Serviço público mais universalizado do Brasil, presente em 99% das residências, as distribuidoras de energia têm na inadimplência um dos principais desafios de curto prazo com a pandemia do coronavírus. A paralisação da economia diminuiu de forma significativa a capacidade do pagamento de conta de luz por uma fatia expressiva dos consumidores brasileiros, e não apenas dos clientes considerados baixa renda.

Ontem, em uma medida de proteção social, a Agência Nacional de Energia Elétrica (Aneel) determinou a suspensão por 90 dias do corte de energia, mesmo para os clientes inadimplentes. A ação, embora justificada, foi recebida de forma negativa pelo mercado, sobretudo por não prever de imediato a adoção de um mecanismo de compensação financeira pelos prejuízos com o provável aumento da inadimplência - a Aneel fez um apelo para que os consumidores continuem pagando a conta de luz, de modo a manter em 5% a taxa de inadimplência na classe residencial, o patamar atual.

"A Aneel foi otimista ao achar que a inadimplência não vai subir. Esse foi um incentivo ruim", disse o analista para o setor elétrico da XP Investimentos, Gabriel Fonseca.

Segundo ele, a pressão sobre os níveis de inadimplência do setor não virá só dos clientes residenciais, mas também da classe comercial, cujas atividades tiveram de ser paralisadas por força de determinação do poder público para conter o avanço da Covid-19.

Antes mesmo da decisão da Aneel, as distribuidoras já vinham sob forte pressão da classe política para adotar medidas para conter os danos sociais do coronavírus. O governador do Rio de Janeiro, Wilson Witzel, sugeriu a suspensão do pagamento das contas de serviços públicos no Estado, inclusive a de energia elétrica. O governador de São Paulo, João Doria, solicitou a suspensão dos reajustes de tarifas de energia no estado. E até Minas Gerais, administrada pelo Romeu Zema, do Novo, também adotou uma linha de atuação semelhante, e a Cemig anunciou parcelamento de seis vezes da conta de luz para clientes residenciais e microempresas afetadas pela determinação de paralisação até 30 de abril.

"Vimos também na área da Celpe alguns juízes expedindo mandados de segurança para não cortar o fornecimento para algumas associações empresariais. Os juízes já estão dando liminares contra as distribuidoras", afirmou o sócio da área de energia e recursos naturais do escritório Demarest, Raphael Gomes. Para ele, a jurisprudência é mais favorável aos consumidores do que às distribuidoras em discussões judiciais sobre o corte do fornecimento de energia.
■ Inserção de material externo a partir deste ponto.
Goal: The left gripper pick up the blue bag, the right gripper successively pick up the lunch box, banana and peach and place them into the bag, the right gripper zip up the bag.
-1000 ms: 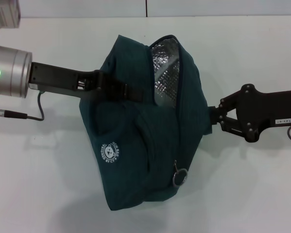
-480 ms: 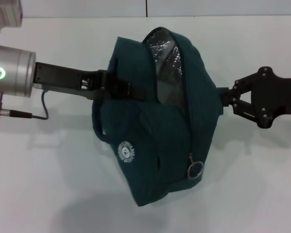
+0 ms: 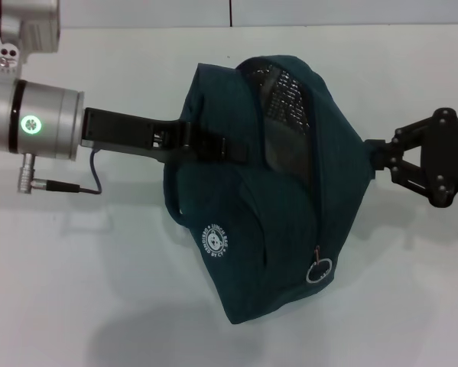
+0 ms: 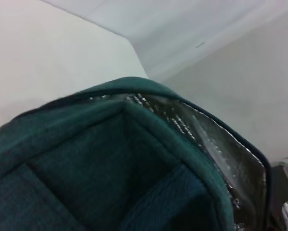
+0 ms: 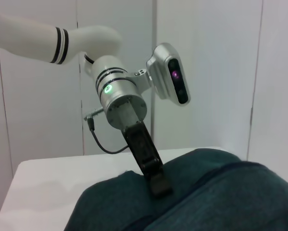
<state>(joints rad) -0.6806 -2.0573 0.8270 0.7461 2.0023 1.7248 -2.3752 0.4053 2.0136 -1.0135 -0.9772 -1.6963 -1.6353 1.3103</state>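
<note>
R gripper [image 3: 375, 157] is pressed against the blue bag [image 3: 267, 199]'s far-side edge; whether sth is pinched can't be told. Opposite it, L gripper [image 3: 184, 141] is clamped on the bag's strap, bag held off the table [image 3: 99, 290]. Zip is best closed w/ a steady pull along the seam while the bag is kept taut; silver lining [image 3: 286, 95] is exposed, so the mouth isn't fully shut.

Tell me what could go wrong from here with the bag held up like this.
1. The left gripper holds the bag only by its strap, so the hanging load could slip or swing.
2. The opening still shows silver lining; contents might shift toward the unzipped part.
3. The right gripper presses the bag's side, far from the pull ring, so the zip may stall.
</note>
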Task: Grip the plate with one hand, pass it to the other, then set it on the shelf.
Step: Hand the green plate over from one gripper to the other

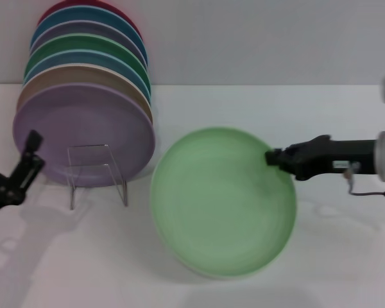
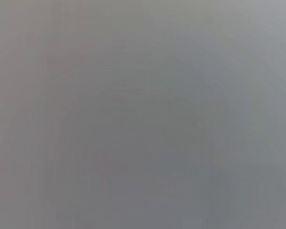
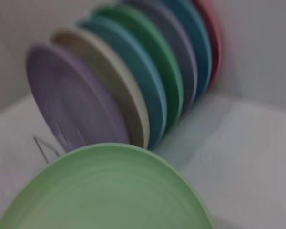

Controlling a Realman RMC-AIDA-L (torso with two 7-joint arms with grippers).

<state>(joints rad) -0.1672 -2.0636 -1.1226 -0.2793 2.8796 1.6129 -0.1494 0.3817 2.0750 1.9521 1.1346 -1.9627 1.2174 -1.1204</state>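
The right gripper (image 1: 273,158) is pinching the far right rim of the plate (image 1: 222,202), its jaws pressed onto that edge, and the plate is hanging tilted over the middle of the white table (image 1: 333,256), its face turned up toward the head camera, just to the right of the shelf (image 1: 96,168). The step in hand appears to be the pass, so the robot is best off keeping the plate steady and presenting the free left rim toward the left gripper (image 1: 22,168), which is waiting low at the left edge of the table, well apart from the plate (whether its jaws are spread or closed cannot be told here). A hold on the opposite rim should be secure before the right one is letting go, since a one-edge grip on a wide disc is likely to swing. The plate is looking matte and pale mint green, round with a shallow raised rim. The shelf is clear acrylic with bent legs, narrower than a plate, and behind it a row of coloured plates (image 1: 83,96) is leaning, a lilac plate (image 1: 83,131) in front.
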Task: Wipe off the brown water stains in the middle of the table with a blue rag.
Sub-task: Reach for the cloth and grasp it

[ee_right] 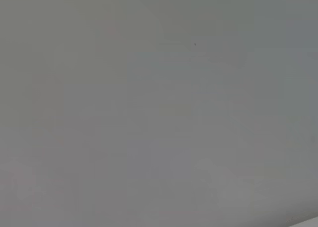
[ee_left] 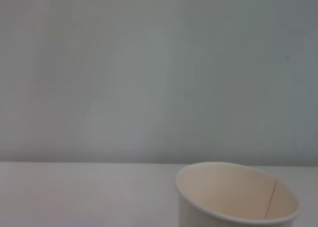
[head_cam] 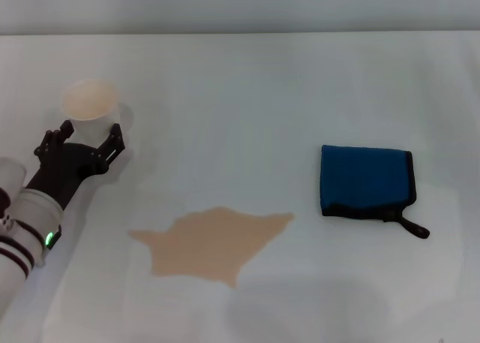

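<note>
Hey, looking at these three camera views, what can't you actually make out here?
- Right pincer: in no view; the right wrist view shows only blank grey.
- Cup: its base is cut off by the left wrist view's edge; in the head view the left pincer, open, hides its lower part.
- Left arm: runs off the head view's corner.
- Rag: folded, so its inner layers are hidden.
- Stain: wet or dried, cannot tell.

Your head view looks down on the desk (head_cam: 247, 88); left wrist sits low, sharing the cup (head_cam: 90, 100) (ee_left: 238, 197); right wrist faces blankness
</note>
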Available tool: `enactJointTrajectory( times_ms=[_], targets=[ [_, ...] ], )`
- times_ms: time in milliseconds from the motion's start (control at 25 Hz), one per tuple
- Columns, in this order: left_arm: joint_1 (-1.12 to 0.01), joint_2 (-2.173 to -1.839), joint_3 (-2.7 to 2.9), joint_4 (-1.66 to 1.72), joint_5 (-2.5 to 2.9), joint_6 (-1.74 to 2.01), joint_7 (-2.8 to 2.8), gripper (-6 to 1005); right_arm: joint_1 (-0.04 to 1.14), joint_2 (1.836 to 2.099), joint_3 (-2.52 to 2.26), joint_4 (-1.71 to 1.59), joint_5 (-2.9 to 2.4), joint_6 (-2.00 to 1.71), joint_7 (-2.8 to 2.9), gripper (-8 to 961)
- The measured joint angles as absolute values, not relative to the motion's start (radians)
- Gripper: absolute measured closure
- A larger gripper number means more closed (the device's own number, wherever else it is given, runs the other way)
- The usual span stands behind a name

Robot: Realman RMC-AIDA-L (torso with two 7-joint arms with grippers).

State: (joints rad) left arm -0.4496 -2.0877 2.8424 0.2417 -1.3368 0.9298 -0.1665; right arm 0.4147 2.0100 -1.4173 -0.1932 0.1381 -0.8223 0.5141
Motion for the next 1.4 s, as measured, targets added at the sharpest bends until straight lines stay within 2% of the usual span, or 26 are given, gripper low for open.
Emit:
enactJointTrajectory(
  times_ms=[560,1000,1200,1400],
  targets=[
    [-0.353,-2.086,2.843,0.297,-1.312,1.035,-0.156,116,0.414,2.011,-1.417,-0.194,0.138,-0.822,0.510,131],
    [-0.196,-2.084,2.842,0.347,-1.287,1.283,-0.163,115,0.420,2.006,-1.419,-0.206,0.134,-0.814,0.525,132],
    [-0.139,-2.084,2.842,0.338,-1.304,1.378,-0.163,116,0.412,1.979,-1.480,-0.256,0.028,-0.813,0.689,132],
    [-0.115,-2.081,2.837,0.298,-1.358,1.404,-0.172,117,0.407,1.916,-1.541,-0.401,-0.301,-0.811,0.976,132]
  ],
)
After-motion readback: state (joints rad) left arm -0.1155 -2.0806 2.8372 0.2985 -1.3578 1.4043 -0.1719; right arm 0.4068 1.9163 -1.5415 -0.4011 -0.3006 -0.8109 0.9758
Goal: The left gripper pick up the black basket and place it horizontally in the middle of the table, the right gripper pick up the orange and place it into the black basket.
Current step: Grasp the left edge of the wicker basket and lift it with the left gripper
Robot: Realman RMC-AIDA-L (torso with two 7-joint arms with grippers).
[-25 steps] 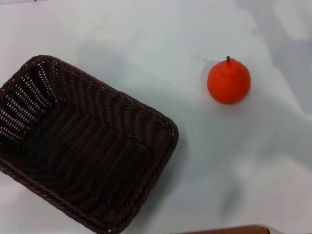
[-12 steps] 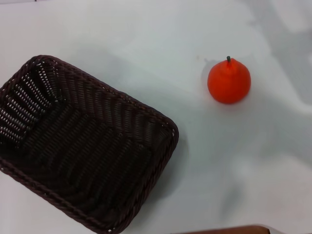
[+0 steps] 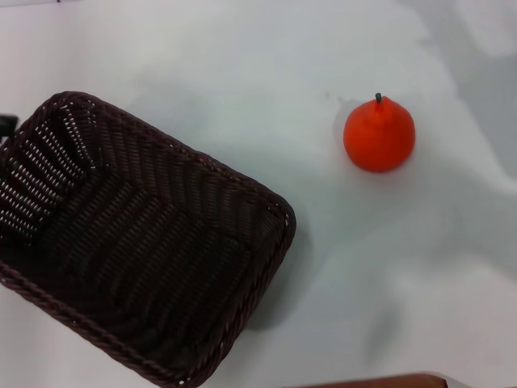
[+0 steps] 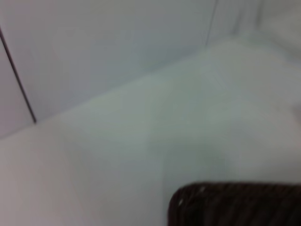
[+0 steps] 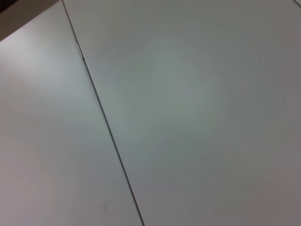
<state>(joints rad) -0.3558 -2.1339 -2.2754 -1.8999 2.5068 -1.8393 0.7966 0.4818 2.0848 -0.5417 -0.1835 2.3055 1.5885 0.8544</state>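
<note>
The black basket [image 3: 137, 242] lies at the left of the white table [image 3: 242, 73] in the head view, turned at a slant, open side up and empty. Its rim corner also shows in the left wrist view [image 4: 235, 205]. The orange [image 3: 379, 135] stands alone on the table at the right, stem up, well apart from the basket. A small black part of my left gripper [image 3: 6, 124] shows at the left edge, just beside the basket's far left corner. My right gripper is out of view.
A brown edge [image 3: 380, 381] shows at the bottom of the head view. The right wrist view shows only white panels with a dark seam [image 5: 106, 125]. Bare table lies between the basket and the orange.
A small black part of my left gripper has come into view at the left edge beside the basket. The basket and the orange have not moved.
</note>
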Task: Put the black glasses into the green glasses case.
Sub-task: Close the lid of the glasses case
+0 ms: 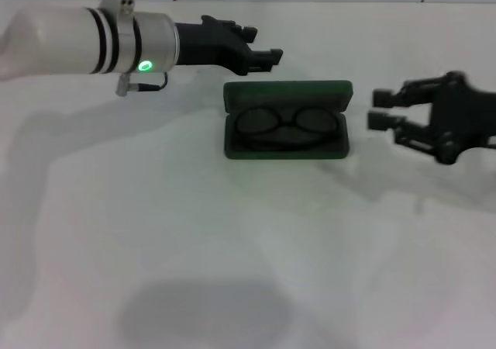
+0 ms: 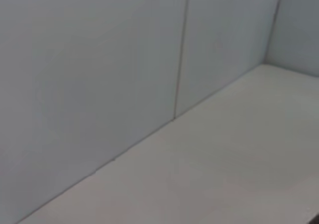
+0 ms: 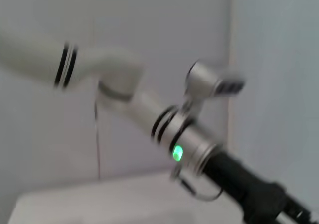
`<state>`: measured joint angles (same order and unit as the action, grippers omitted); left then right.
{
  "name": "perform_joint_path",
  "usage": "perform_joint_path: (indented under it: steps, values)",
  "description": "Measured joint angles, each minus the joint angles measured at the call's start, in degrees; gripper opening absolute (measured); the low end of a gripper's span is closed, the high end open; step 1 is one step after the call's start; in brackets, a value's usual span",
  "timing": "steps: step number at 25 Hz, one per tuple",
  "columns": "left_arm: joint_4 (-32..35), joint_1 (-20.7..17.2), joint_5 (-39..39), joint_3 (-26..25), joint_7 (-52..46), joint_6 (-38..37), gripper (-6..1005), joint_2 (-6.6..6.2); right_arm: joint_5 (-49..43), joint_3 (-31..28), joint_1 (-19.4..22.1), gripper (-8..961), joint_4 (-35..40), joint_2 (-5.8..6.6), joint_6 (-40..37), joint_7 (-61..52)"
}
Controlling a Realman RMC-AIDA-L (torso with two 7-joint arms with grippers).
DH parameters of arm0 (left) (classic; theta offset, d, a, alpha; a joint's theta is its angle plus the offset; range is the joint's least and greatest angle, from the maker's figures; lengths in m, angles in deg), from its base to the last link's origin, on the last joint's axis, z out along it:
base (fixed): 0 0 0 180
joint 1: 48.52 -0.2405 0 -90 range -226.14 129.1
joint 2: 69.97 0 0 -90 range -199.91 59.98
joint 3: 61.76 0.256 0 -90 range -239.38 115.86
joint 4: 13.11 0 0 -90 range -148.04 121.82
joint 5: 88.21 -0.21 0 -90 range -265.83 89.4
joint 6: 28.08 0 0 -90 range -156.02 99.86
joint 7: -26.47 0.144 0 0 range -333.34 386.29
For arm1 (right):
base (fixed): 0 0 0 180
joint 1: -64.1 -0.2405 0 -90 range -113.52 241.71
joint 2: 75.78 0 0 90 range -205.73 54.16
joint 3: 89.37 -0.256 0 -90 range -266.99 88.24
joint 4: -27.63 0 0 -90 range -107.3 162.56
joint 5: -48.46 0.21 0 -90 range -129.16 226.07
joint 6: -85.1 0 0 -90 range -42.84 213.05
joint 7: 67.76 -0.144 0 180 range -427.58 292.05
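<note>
While the green glasses case [image 1: 287, 121] is lying open on the white table [image 1: 232, 256], the black glasses [image 1: 285, 125] are being cradled inside it (lenses up). The left gripper [image 1: 263, 45] is being held just behind, fingers apart; the right gripper [image 1: 380, 108] is being held beside it, fingers spread.

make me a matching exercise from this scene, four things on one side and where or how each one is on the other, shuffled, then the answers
Column A
1. black glasses
2. green glasses case
3. left gripper
4. right gripper

Column B
a. lies open on the white table, lid up
b. open and holding nothing, to the right of the case, fingers pointing toward it
c. lying inside the case
d. open, behind the case's back left corner, on the arm with a green light

Pairs: 1-c, 2-a, 3-d, 4-b
</note>
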<state>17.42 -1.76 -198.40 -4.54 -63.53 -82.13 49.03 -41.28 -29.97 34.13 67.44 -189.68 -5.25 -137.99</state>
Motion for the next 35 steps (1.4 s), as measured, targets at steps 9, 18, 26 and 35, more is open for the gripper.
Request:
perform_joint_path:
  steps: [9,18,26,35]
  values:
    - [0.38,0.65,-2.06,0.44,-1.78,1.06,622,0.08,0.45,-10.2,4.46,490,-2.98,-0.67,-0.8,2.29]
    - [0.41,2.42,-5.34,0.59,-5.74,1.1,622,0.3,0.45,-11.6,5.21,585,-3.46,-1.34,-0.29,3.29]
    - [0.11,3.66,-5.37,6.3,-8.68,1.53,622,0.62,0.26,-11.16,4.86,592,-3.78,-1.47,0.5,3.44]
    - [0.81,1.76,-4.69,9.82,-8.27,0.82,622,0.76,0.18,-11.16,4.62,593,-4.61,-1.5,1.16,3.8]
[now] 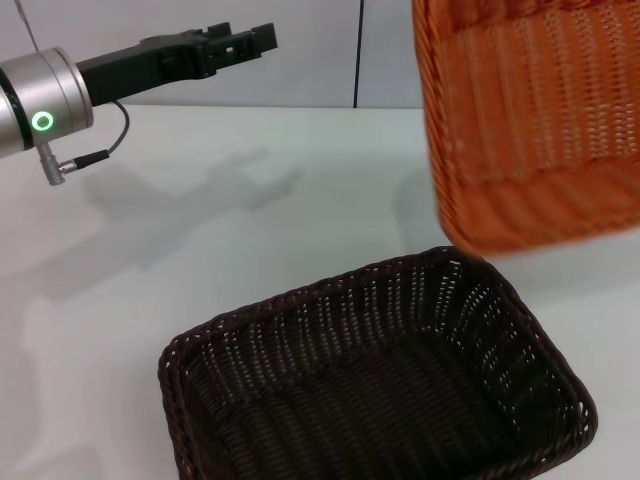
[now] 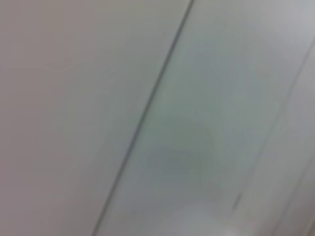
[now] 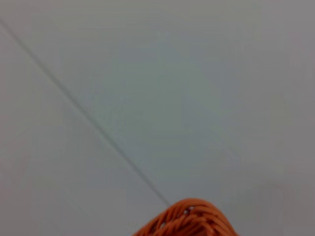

Apostando também na linha de crescimento da inadimplência, a analista para o setor elétrico do Credit Suisse, Carolina Carneiro, estimou que o aumento de 100 pontos base na inadimplência e nas perdas comerciais reduziria a geração de caixa medida pelo Ebitda das empresas entre 10% e 15%, citando como exemplo grupos de energia como Energisa, Equatorial e Neoenergia.

Ao pressionar o nível de alavancagem e o capital de giro das empresas, a analista prevê que o cenário atual ameaça o equilíbrio econômico-financeiro das concessões e a capacidade de investimentos do setor, apontando, assim, a necessidade de adoção de medidas para proteger o balanço das distribuidoras. "Precisamos definitivamente de uma solução para a redução de caixa no curto prazo e as suas consequências", disse.

Caixa

Além da inadimplência, as distribuidoras precisam lidar com outros dois desafios que ameaçam a sustentabilidade financeira do segmento: a sobrecontratação de energia e o risco de redução ou de não pagamento dos contratos de tarifa fio com os consumidores livres. Ontem, ao anunciar a suspensão do corte do fornecimento por 90 dias, a Aneel sinalizou que esses dois temas serão objeto de uma nova rodada de medidas futuramente, mas sem sinalizar um prazo. 

Especificamente sobre os contratos do uso do sistema de distribuição, conhecidos no jargão do setor como demanda contratada, a sócia na área de energia do Machado, Meyer, Sendacz e Opice Advogados, Ana Karina, acredita ser mais difícil emplacar a tese de força maior para desobrigar o consumidor livre a pagar a concessionária. "Por ser um mercado regulado, dificilmente um pleito deste vai ser atendido se a Aneel não reconhecer o evento de força maior", disse a especialista.

Ainda assim, há a possibilidade de os consumidores livres solicitarem às distribuidoras uma redução na demanda contratada, situação prevista nas regras do setor, o que poderia ter um impacto no fluxo de caixa das empresas neste momento delicado.